Quitte à souffrir, de manière récurrente, du dos.Un mal qui pourrait s'avérer à long terme un problème.

Les revers du métier

Car les métiers de l'artisanat ont leurs revers, ou du moins leurs difficultés, sur lesquels la Cmar insiste pour tempérer les ardeurs à se reconvertir.

« Certains voudraient démarrer tout de suite, mais nous défendons une nécessaire réflexion, la construction dans le temps du projet. Production, administration, commercial : l'artisan doit jongler avec toutes ces casquettes. Il n'est plus salarié, sa gestion du temps sera différente. Faire rentrer du chiffre d'affaires, travailler le week-end, penser nuit et jour à son business, etc. La vie de famille est impactée. Il faut aborder cette reconversion de manière globale », insiste Lucien Boiché.

Certes ces travers existent, ô combien, dans le monde de l'entreprise mais, justement, c'est ce qu'ils voulaient quitter... Guislain Varin a investi 25 000 euros dans un véhicule utilitaire. Épaulé par un solide réseau de connaissances, il s'est constitué une clientèle de particuliers, petites et grandes entreprises. Sa rémunération est correcte depuis un an, même s'il gagne moins que dans son poste précédent.
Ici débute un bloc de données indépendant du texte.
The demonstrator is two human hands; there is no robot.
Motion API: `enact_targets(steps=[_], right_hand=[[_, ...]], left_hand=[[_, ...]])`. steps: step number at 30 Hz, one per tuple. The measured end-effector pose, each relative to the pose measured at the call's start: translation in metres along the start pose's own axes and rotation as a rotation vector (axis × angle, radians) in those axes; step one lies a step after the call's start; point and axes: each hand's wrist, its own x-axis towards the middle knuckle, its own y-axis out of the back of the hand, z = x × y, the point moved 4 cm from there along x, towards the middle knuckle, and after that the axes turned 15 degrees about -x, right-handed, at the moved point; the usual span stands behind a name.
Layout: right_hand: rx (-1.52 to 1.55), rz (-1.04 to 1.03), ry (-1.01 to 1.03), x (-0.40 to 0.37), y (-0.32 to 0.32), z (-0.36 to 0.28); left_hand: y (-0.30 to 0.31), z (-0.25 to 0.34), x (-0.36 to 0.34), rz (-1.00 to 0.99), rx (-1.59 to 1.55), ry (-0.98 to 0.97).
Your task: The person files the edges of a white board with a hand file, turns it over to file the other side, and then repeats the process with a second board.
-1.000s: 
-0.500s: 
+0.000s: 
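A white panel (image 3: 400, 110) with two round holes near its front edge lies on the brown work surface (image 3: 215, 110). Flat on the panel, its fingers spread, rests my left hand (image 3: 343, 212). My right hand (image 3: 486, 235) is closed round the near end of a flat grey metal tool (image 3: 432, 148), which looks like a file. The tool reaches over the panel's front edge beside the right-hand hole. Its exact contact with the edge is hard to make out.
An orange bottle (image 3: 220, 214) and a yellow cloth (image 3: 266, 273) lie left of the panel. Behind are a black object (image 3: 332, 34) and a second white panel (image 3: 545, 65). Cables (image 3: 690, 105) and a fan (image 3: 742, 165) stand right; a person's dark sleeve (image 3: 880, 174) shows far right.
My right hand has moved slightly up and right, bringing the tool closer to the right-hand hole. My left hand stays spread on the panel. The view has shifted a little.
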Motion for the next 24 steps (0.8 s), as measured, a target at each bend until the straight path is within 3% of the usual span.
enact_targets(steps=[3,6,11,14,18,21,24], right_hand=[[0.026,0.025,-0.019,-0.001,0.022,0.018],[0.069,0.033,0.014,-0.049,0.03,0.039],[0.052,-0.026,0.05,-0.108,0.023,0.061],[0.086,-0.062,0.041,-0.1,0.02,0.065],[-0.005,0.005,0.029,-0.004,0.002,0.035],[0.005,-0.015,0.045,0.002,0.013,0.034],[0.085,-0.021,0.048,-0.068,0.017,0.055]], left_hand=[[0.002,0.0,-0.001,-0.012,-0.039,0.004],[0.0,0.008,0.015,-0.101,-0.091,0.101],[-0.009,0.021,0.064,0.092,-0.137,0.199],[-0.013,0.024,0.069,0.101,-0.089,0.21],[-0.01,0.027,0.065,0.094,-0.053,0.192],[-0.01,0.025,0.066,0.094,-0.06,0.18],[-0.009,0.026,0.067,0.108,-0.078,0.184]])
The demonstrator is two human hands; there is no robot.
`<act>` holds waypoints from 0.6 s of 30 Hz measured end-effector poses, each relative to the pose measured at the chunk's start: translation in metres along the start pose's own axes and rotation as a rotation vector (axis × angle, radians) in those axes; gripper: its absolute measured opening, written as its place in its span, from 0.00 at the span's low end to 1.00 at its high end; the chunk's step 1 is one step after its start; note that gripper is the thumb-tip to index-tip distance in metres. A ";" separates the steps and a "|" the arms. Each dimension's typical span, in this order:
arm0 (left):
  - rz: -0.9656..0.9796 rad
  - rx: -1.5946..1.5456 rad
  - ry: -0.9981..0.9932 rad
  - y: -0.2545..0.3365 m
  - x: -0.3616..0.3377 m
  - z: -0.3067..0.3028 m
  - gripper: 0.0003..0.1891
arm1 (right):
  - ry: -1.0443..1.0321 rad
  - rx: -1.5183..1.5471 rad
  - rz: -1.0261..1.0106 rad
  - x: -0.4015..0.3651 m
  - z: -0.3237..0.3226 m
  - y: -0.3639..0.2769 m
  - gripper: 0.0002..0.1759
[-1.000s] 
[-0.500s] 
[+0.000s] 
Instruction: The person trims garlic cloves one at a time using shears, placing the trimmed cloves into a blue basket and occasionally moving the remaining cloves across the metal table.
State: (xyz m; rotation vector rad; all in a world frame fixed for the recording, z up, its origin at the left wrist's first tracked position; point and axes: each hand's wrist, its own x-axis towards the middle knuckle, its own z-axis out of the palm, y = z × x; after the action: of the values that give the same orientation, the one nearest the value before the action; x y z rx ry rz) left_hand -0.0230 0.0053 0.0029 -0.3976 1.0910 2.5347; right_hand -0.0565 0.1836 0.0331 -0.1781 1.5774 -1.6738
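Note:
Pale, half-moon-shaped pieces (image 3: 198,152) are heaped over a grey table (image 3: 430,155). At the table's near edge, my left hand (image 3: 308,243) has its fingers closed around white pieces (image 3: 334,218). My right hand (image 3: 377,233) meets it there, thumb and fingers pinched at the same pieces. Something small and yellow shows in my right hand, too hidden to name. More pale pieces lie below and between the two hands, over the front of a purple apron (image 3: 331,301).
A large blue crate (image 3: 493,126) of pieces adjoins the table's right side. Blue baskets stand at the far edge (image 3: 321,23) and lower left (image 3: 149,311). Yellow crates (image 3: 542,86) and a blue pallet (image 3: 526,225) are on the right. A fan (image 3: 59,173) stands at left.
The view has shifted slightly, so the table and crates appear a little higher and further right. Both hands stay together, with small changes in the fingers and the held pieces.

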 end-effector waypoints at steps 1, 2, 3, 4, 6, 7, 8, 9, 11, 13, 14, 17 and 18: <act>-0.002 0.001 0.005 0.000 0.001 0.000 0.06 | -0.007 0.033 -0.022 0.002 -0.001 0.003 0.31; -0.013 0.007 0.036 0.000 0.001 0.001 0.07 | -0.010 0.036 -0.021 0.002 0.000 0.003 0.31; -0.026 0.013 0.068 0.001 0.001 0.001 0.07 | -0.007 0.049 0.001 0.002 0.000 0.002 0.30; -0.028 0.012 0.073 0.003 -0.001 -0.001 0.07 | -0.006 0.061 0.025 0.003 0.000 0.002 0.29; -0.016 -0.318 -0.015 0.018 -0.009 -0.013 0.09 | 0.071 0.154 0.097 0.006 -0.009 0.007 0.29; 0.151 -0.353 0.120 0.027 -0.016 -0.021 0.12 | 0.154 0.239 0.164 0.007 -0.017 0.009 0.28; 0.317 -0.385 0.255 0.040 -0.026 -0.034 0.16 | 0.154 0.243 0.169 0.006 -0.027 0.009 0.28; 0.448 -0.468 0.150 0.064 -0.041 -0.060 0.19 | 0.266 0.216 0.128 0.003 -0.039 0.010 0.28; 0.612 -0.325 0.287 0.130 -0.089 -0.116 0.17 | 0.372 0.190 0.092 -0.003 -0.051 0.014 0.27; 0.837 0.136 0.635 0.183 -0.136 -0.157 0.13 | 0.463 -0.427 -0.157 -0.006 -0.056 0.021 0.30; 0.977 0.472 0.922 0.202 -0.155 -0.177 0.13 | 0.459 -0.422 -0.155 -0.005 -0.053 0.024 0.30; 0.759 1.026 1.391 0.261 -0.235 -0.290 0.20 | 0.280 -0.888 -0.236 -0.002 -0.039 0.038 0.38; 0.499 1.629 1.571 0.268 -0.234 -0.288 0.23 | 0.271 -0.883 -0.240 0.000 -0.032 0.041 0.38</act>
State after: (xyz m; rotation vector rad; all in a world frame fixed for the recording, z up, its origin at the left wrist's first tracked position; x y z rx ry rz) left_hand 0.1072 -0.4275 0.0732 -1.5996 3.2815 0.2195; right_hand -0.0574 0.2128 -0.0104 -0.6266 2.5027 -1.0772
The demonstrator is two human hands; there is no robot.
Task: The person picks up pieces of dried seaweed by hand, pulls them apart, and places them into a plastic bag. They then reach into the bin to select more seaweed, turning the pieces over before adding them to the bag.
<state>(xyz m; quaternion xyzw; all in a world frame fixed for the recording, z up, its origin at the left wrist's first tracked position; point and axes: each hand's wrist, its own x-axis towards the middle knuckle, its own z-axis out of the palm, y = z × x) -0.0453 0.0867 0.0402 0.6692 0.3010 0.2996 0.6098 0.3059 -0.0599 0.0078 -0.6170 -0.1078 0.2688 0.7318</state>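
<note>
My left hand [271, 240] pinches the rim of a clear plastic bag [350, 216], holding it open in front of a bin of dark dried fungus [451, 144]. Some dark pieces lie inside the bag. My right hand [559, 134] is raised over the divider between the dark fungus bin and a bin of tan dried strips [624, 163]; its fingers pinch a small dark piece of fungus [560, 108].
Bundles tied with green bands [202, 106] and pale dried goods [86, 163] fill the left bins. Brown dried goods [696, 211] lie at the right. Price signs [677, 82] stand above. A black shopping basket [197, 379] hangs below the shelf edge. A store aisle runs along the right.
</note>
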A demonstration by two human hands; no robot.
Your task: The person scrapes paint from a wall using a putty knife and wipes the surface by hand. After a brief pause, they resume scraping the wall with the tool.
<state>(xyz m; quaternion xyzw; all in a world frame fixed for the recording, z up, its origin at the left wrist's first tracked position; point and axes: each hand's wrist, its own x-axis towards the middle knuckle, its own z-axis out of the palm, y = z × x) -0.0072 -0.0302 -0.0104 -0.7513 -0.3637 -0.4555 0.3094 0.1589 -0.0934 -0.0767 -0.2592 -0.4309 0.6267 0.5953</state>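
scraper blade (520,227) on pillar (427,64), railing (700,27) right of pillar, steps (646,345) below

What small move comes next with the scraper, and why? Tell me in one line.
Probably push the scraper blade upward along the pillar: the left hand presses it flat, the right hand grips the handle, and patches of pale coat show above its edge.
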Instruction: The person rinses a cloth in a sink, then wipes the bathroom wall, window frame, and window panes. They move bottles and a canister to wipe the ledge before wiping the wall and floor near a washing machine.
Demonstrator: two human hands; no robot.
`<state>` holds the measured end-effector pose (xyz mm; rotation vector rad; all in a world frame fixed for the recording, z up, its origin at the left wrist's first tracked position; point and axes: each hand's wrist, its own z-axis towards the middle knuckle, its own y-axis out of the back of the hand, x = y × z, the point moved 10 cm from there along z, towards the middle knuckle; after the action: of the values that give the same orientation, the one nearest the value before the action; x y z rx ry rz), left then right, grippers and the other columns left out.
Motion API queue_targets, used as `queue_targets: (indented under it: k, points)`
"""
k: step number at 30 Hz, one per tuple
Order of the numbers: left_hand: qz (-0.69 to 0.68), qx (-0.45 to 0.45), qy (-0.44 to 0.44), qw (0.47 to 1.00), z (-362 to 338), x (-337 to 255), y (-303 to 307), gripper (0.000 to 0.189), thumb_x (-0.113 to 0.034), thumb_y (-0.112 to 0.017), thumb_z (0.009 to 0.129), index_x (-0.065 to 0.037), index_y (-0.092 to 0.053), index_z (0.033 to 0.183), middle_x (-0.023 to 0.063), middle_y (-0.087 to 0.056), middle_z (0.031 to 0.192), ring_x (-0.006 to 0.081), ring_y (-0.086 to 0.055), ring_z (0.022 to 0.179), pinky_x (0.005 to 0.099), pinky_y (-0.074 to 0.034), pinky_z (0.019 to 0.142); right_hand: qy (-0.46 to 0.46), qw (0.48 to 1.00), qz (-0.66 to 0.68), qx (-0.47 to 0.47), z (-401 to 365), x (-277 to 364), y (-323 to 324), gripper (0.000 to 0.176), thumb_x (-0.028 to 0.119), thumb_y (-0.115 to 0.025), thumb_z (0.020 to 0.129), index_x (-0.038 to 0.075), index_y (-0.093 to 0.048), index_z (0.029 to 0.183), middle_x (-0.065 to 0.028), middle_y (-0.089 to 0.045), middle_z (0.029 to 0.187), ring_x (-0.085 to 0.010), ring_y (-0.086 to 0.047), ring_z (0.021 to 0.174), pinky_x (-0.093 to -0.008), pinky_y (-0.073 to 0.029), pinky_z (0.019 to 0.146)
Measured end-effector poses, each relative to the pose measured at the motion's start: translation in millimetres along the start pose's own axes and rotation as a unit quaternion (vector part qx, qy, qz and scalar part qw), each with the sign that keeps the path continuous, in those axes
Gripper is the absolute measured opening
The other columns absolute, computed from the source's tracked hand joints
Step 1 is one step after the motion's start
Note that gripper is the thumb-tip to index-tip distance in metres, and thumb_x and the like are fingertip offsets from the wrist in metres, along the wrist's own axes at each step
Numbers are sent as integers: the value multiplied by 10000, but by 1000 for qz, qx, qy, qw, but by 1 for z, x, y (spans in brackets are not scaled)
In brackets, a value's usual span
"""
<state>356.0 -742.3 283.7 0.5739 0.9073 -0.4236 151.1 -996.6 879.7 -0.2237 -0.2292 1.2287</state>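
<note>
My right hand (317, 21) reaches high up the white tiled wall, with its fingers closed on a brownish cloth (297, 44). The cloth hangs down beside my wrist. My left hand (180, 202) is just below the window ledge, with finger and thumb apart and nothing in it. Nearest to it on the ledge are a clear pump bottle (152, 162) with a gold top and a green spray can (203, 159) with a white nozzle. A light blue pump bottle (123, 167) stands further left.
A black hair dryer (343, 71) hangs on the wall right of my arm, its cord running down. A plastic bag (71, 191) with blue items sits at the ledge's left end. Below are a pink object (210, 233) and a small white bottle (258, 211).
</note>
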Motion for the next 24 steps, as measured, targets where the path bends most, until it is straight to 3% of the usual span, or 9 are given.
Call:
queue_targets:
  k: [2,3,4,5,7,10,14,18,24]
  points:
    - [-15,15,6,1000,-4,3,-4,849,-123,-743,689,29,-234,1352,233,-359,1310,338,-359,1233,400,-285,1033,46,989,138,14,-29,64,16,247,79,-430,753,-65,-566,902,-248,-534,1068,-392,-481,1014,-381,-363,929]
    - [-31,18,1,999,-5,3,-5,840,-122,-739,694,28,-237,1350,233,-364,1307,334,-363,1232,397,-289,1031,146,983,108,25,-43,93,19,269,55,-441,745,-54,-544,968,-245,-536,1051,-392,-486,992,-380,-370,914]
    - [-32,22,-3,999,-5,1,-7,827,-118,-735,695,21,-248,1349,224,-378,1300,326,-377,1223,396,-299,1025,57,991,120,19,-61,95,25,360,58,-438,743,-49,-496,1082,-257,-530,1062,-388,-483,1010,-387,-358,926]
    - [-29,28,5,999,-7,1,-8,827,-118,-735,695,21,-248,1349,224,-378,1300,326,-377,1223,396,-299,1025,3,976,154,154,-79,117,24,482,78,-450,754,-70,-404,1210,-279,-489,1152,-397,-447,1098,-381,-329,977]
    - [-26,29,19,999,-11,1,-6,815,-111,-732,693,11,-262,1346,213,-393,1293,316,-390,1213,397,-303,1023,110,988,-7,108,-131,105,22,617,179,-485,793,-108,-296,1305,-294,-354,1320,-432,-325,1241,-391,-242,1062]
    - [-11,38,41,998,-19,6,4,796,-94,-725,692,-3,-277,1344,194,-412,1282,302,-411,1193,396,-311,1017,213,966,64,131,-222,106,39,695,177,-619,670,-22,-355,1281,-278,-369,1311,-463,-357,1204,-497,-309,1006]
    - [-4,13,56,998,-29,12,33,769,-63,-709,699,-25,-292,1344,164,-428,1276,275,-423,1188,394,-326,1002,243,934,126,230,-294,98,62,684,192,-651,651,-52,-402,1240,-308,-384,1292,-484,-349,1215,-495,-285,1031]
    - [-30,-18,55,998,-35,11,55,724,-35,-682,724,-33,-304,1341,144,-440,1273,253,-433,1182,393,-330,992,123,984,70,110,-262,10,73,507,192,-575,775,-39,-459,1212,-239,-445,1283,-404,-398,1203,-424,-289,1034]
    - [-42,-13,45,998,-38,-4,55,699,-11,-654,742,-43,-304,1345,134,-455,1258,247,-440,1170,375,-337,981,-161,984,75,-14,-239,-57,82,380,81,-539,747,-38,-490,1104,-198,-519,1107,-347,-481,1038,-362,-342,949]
« Mais j'ai pris deux mois de vacances avec ma famille. L'artisanat pour moi est un mode de vie. Il signifie vie harmonieuse et intérêt du travail. On apporte la même intelligence à aménager une usine qu'à rénover une salle de bains. Et là, c'est moi qui mets en œuvre. »

Quelques chiffres

  • 44 % des nouveaux entrepreneurs de l'artisanat ont réalisé leur parcours professionnel en dehors de l'artisanat.
  • 44 % des créateurs repreneurs ont acquis leur expérience dans des entreprises de plus de 10 salariés.
  • 19 % proviennent de moyennes et grandes entreprises.
  • 15 % sont diplômés de l'enseignement supérieur.
  • 44 % des créateurs artisans étaient au chômage.
  • Age moyen : 37 ans. Un sur cinq a plus de 45 ans.